What’s the deal with transport emissions? #auspol 

While greenhouse gas emissions from Australia’s electricity sector have received significant media and political attention in recent years, the transport sector – a large and growing source of emissions – has largely escaped the spotlight.
Here we outline the problem of transport emissions and key climate solutions: in an infographic, and then in more detail below.

Transport: third largest emitter, highest emissions growth
Transport – cars, trucks, public transport, domestic flights and shipping – is Australia’s third largest source of greenhouse gas emissions (93MtCO2e in 2015, 18% of total emissions).
Transport emissions have the highest rate of growth, and if no action is taken, are projected to keep climbing to double 1990 levels (120 MtCO2e) by 2035.
The major source of the problem is cars, responsible for roughly half of all transport emissions. In fact, Australian cars emit roughly the same per year (43MtCO2e) as Queensland’s entire coal and gas fired electricity supply.

How does Australia compare on transport emissions?
Australia lags well behind the pack on tackling transport emissions. We have the ninth-highest transport emissions per capita in the world, nearly 50% higher than the OECD average.
Australia also ranks among the worst for transport energy efficiency due to:
The lack of greenhouse gas emissions standards in place for cars or heavy vehicles

Our high emitting cars

The relatively high distances travelled by car per person, compared to similar countries

Our low use of public transport (12% of trips)

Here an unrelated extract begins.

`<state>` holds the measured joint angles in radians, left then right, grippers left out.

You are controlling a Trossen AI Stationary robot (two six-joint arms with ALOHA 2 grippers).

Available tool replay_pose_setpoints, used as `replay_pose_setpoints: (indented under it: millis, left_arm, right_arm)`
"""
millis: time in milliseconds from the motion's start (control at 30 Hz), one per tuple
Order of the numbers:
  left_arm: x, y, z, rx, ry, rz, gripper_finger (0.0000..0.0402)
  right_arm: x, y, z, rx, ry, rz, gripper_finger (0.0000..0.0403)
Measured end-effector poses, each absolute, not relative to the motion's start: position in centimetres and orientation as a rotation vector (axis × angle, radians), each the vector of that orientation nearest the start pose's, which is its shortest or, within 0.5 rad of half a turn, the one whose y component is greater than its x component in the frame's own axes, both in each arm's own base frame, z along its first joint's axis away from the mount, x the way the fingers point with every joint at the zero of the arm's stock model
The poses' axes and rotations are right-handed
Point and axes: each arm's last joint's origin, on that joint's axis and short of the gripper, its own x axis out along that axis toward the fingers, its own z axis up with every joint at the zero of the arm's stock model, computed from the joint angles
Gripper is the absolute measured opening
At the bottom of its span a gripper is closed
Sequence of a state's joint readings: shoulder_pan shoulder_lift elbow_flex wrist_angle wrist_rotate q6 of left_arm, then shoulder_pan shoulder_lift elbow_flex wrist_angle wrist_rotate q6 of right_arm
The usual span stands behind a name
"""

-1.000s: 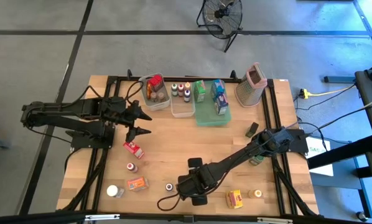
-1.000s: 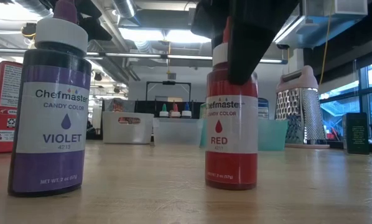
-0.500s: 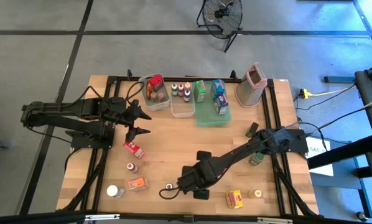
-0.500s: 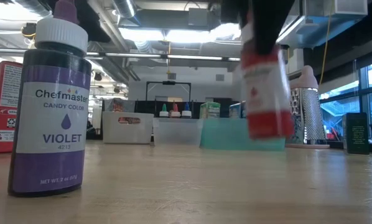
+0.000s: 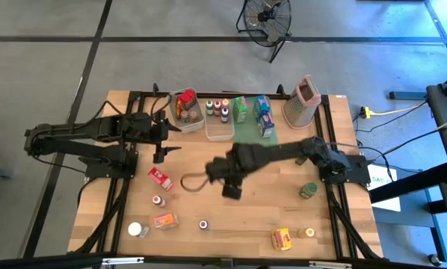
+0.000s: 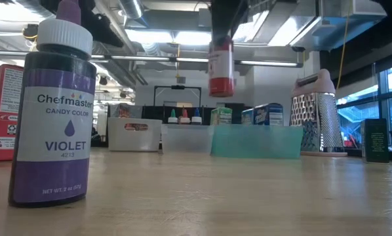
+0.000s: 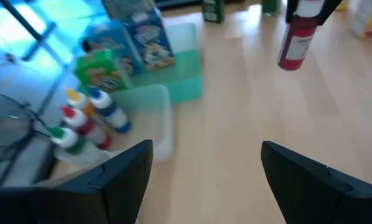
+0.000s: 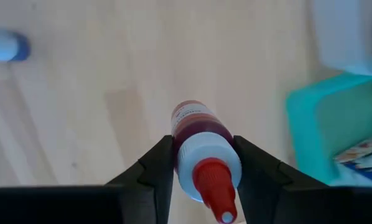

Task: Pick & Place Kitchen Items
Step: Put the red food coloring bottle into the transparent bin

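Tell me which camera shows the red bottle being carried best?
The right wrist view: the red bottle fills it, clamped in the right end effector. Low and left wrist views show it small, hanging in the air; from above the arm hides it.

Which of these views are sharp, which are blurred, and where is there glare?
Low view: the violet bottle near the lens is sharp, and ceiling lights glare behind the lifted red bottle. Left wrist view: soft throughout, bins washed bluish. Right wrist view: the right gripper on the red bottle is fairly sharp, the table blurred.
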<state>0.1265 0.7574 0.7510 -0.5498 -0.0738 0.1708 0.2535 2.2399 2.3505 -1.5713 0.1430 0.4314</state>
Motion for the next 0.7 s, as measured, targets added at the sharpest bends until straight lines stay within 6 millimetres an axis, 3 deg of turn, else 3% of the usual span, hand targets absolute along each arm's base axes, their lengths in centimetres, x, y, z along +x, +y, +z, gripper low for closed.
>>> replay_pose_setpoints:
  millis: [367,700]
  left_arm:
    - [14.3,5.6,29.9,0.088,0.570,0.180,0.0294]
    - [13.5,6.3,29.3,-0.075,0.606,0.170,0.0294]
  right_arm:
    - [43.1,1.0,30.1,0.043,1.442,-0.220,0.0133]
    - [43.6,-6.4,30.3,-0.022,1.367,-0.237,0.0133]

And our low ratio of spending on public transport with only 50c spent on public transport for every $1 spent on roads

Climate solutions for transport
Key climate solutions for transport involve:
adopting stringent, mandatory greenhouse gas emissions standards for cars and other vehicles (and strengthening these over time)

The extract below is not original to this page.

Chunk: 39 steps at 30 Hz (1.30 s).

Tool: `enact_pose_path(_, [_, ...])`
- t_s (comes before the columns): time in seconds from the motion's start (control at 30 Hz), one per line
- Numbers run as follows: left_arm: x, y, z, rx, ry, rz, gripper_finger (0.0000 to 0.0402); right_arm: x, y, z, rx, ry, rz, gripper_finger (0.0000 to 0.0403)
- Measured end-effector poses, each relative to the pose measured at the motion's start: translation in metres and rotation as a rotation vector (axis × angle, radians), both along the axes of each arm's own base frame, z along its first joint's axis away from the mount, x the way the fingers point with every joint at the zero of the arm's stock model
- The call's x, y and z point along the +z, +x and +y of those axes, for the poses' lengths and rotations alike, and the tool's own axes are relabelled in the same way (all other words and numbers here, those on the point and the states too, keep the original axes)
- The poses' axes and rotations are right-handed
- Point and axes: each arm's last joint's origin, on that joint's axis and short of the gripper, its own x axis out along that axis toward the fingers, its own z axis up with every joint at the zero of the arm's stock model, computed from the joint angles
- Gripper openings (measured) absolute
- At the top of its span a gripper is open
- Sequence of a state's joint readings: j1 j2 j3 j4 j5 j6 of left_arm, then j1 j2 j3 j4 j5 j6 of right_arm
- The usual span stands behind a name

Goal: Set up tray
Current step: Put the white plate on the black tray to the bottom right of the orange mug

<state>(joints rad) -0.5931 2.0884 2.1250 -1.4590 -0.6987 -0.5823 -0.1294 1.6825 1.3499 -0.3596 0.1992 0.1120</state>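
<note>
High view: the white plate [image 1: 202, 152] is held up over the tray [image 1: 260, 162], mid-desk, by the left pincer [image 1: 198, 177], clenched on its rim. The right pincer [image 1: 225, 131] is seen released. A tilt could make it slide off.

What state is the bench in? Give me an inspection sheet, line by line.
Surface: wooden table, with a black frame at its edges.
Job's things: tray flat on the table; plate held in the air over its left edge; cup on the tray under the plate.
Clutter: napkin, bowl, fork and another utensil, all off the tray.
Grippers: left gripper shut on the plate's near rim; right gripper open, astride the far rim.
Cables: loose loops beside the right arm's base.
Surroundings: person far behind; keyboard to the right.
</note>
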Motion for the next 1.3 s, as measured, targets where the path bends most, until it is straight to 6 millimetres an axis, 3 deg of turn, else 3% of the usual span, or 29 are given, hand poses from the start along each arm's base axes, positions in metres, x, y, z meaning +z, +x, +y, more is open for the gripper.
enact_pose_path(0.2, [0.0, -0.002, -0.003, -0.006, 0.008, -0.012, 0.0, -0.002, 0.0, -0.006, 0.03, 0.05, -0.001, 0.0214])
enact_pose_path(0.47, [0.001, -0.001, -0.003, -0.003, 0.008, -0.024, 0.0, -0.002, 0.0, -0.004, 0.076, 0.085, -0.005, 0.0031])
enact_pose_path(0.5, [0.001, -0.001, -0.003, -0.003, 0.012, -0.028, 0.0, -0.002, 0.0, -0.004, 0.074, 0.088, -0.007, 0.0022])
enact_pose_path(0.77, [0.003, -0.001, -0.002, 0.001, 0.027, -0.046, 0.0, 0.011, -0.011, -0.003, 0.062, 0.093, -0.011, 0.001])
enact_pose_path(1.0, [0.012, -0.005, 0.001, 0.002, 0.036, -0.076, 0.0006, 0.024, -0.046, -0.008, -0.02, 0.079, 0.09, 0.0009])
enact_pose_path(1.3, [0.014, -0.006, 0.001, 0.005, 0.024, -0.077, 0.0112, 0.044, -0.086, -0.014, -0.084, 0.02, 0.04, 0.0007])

electrifying and powering cars, buses, trains and trams with 100% renewable energy

providing viable alternatives to driving, such as expanding access to reliable, comfortable public transport

Mandatory emissions standards

Australia lacks mandatory emissions standards, meaning our cars pollute more.

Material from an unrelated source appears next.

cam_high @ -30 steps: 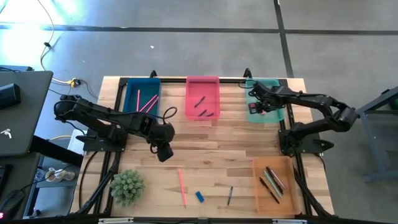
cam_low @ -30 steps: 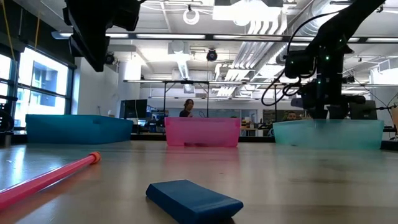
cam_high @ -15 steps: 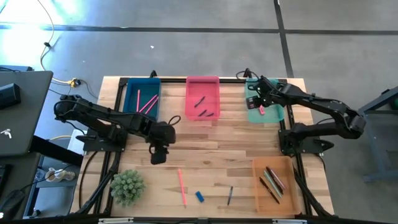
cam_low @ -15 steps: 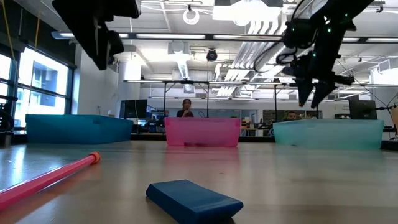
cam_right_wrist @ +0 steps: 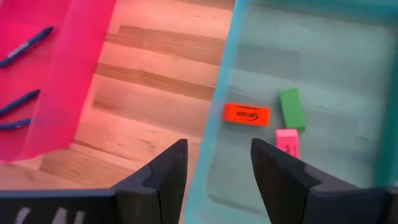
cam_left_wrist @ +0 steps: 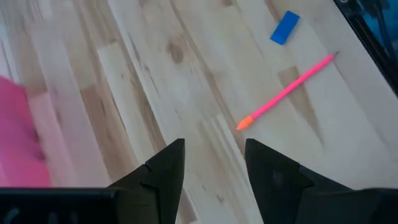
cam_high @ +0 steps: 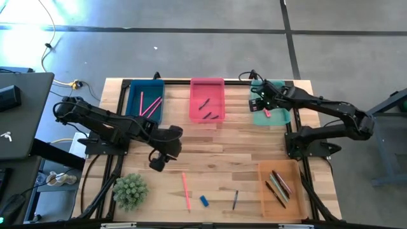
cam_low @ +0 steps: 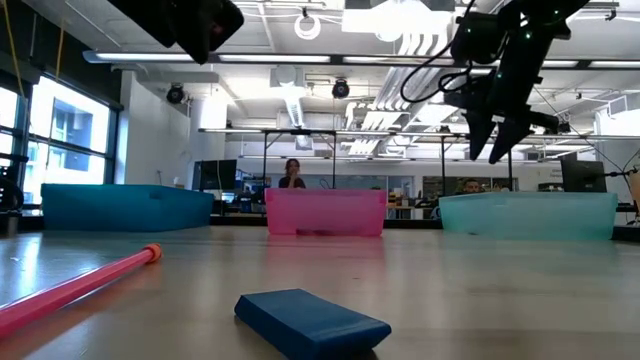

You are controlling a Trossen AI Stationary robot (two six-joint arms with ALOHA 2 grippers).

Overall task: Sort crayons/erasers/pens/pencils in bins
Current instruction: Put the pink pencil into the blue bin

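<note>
High view: blue eraser (cam_high: 204,201) well below left pincer (cam_high: 156,164).

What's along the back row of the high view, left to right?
Dark blue bin → pink bin → right gripper → teal bin

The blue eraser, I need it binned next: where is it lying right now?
In the high view, the small blue block eraser lies on the bare wooden table near its front edge, between the long pink stick and the short dark stick.
</note>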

Mandatory greenhouse gas emissions standards for cars now cover 80% of the global car market, including the United States, Europe, Japan, Korea, China, India, Canada and Mexico.
Australia is among a small minority of countries without mandatory emissions standards in place, despite this being identified as a key action by the Federal Government to meet its 2030 emissions targets.
Mandatory emissions standards drive the take-up of lower emissions cars by requiring new cars to meet a decreasing limit on carbon dioxide emissions (per kilometre travelled) over time. As new, lower-emissions cars gradually replace older, more polluting vehicles over time – the emissions intensity of the overall car fleet is reduced.
The lack of mandatory emissions standards here has meant that in 2015, new cars sold in Australia emitted 43% more CO2/km on average compared with new cars sold in Europe.
In addition, manufacturers tend to allocate their most efficient cars to countries with strict standards in place (CCA 2014). So, Australia’s lack of mandatory emissions standards also means even the makes of car sold here tend to emit more than their equivalents sold overseas. Lack of mandatory emissions standards means Australia risks becoming a dumping ground for petrol and diesel cars that other countries don’t want.
Consumer choices also play a role. Australians (particularly government fleet buyers) tend to choose larger, less efficient cars. If individuals, businesses and governments purchasing new cars in 2015 had chosen similar cars with best-in-class emissions, the average emissions intensity for new vehicles in 2015 would have been halved.
The sooner mandatory emissions standards are introduced, and rapidly strengthened, the greater the impact. If strict standards are introduced in 2018, Australia can prevent 59 MtCO2 of emissions by 2030. Urgency is key.
Mandatory emissions standards have wider benefits, reducing fuel bills for car owners, saving an estimated $8,500 over a vehicle’s lifetime.
The Australian Government is currently consulting on the introduction of mandatory vehicle emissions. Submissions close 10 March 2017.
Electric vehicles powered by 100% renewables

Electrifying our transport, and powering it by 100% renewable energy is critical for positioning Australia on the road to zero emissions by 2050.
Electric cars run on electricity and plug-in rechargeable batteries. Globally, the rollout of electric cars is picking up speed, going from almost zero cars on the road in 2010, to passing one million electric cars in 2015 (see below).
China, the United States, the Netherlands and Norway dominate the electric vehicle market. Falling battery costs together with supportive government policies is driving global growth in electric vehicles.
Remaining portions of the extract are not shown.